= TASK DESCRIPTION =
Repeat exactly the lines of the records below, starting at the line containing "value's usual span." and ending at the line containing "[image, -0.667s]". Leave the pictures out.

----- DATASET RECORDS -----

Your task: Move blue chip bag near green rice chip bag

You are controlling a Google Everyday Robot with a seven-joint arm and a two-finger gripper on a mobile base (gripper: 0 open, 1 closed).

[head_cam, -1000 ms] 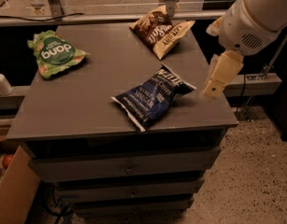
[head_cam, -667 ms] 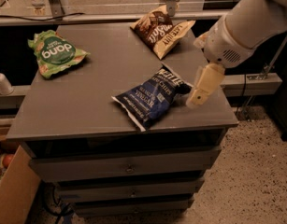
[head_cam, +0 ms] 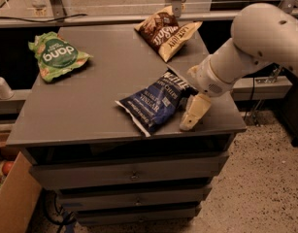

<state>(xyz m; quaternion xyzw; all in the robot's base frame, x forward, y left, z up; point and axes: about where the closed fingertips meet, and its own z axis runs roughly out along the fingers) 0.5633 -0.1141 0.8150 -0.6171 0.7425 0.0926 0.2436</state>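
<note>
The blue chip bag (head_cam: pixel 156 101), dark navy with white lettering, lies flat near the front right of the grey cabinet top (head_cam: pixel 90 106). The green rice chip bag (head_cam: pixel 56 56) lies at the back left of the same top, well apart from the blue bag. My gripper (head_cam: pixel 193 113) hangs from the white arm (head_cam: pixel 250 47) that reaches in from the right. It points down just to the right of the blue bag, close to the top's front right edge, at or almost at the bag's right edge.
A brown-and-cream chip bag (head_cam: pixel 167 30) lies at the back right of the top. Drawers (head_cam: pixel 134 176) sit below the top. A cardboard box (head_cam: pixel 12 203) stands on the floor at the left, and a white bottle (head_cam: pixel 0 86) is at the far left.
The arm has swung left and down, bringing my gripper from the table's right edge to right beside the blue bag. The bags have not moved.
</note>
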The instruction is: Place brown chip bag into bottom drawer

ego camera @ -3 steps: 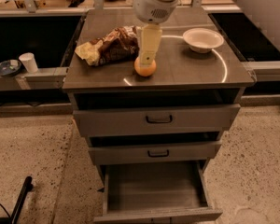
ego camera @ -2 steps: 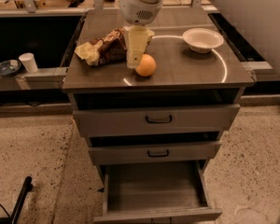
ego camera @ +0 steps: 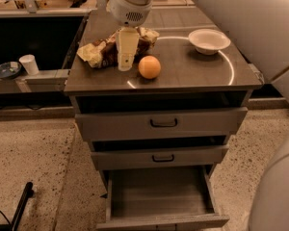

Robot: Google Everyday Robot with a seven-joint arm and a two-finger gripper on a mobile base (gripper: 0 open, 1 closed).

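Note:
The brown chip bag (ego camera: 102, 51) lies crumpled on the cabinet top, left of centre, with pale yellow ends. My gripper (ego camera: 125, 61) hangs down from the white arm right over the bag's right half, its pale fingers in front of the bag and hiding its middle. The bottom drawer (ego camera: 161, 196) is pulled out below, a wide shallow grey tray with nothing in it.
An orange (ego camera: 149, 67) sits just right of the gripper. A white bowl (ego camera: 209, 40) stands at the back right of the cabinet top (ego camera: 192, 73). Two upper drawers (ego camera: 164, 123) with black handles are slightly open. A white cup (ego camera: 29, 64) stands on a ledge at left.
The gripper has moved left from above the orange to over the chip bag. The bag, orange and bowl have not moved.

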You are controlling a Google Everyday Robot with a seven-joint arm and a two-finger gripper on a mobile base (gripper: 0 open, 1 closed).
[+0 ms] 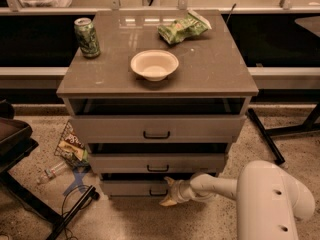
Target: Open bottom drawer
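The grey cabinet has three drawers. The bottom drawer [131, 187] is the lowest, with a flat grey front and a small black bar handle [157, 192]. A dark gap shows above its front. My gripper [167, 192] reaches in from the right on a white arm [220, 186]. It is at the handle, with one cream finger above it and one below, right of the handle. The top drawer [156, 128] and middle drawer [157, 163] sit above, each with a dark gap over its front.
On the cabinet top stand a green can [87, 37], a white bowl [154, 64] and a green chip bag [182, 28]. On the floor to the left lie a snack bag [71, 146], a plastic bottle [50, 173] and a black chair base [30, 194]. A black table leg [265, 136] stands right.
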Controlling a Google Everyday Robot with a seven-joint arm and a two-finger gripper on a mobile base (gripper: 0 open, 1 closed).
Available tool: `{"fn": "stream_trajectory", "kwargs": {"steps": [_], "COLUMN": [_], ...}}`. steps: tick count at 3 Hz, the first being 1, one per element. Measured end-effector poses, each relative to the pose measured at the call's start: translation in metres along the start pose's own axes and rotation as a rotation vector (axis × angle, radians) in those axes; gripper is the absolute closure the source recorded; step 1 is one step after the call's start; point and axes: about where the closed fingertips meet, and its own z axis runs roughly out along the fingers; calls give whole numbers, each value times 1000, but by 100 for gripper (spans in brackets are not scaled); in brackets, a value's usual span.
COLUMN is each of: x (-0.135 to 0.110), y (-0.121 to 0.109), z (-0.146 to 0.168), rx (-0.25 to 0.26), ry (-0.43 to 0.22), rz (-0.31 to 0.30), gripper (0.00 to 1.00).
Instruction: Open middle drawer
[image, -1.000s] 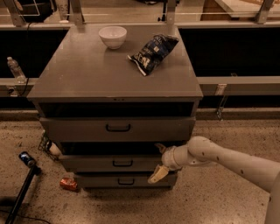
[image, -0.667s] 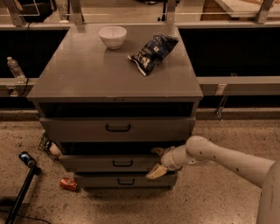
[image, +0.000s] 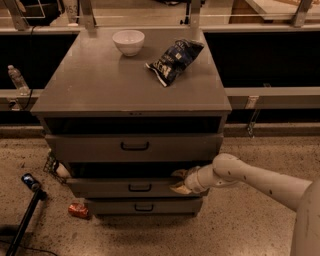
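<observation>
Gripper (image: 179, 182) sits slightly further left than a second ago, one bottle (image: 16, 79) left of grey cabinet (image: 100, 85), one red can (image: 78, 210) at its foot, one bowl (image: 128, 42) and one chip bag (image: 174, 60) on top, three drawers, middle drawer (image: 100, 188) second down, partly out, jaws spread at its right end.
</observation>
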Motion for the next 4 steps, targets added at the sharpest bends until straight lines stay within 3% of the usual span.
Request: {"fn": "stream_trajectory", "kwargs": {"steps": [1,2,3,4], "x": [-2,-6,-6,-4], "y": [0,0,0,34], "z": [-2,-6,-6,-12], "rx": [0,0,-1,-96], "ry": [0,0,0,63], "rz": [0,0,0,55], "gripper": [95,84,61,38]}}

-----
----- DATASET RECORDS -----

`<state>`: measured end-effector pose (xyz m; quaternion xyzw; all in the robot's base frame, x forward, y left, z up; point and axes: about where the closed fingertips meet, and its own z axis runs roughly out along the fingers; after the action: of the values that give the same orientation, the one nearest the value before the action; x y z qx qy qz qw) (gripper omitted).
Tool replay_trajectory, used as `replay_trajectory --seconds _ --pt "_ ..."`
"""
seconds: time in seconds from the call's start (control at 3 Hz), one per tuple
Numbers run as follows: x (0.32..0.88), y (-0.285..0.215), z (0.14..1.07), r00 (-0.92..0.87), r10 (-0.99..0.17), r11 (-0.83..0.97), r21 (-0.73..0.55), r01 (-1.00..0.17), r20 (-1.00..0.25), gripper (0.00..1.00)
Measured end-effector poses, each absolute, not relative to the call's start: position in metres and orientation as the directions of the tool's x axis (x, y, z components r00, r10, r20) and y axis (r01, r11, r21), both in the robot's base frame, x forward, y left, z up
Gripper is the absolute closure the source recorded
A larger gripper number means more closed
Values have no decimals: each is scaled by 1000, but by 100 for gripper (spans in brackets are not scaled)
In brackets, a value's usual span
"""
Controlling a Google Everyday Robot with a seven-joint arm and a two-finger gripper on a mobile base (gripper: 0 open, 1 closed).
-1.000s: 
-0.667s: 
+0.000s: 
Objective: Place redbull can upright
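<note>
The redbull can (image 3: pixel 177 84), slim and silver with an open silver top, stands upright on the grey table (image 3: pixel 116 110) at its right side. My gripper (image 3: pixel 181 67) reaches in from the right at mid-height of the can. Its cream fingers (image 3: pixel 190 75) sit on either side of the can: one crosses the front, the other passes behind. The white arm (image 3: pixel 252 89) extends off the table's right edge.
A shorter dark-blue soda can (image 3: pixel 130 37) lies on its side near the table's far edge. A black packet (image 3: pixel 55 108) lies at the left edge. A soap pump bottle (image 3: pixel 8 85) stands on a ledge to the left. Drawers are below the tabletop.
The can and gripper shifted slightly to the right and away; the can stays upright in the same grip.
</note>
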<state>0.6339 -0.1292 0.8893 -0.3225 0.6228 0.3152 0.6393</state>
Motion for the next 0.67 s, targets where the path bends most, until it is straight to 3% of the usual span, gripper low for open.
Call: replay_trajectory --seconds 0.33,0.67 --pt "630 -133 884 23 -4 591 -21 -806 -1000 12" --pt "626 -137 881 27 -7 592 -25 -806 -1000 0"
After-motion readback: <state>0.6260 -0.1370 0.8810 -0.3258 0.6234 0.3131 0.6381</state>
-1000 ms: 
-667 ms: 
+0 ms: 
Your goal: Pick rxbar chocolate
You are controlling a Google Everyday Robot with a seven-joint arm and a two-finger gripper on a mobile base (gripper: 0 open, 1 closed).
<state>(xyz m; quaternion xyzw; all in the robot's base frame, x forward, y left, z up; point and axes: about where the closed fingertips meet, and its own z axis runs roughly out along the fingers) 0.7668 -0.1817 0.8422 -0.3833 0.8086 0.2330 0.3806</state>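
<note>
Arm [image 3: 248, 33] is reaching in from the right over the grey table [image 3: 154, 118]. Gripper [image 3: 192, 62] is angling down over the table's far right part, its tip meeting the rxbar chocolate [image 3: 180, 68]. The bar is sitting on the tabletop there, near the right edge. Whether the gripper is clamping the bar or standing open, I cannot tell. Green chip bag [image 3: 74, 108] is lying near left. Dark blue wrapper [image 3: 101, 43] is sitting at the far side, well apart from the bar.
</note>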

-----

= ANSWER TO THIS EXERCISE =
Available tool: `{"fn": "stream_trajectory", "kwargs": {"steps": [_], "COLUMN": [_], ...}}`. steps: tick count at 3 Hz, the first being 1, one per element. Measured end-effector poses, each relative to the pose measured at the call's start: translation in metres along the start pose's own axes and rotation as a rotation vector (axis × angle, radians) in those axes; gripper is the absolute closure the source recorded; step 1 is one step after the call's start; point and axes: about where the closed fingertips meet, and its own z axis runs roughly out along the fingers; calls give whole numbers, each value times 1000, but by 100 for gripper (spans in brackets are not scaled); in brackets, a value's usual span.
COLUMN is each of: x (-0.135 to 0.110), y (-0.121 to 0.109), z (-0.146 to 0.168), rx (-0.25 to 0.26), ry (-0.43 to 0.22), rz (-0.31 to 0.30), gripper (0.00 to 1.00).
Instruction: Open middle drawer
[image, -1.000s] 
[image, -0.667s] 

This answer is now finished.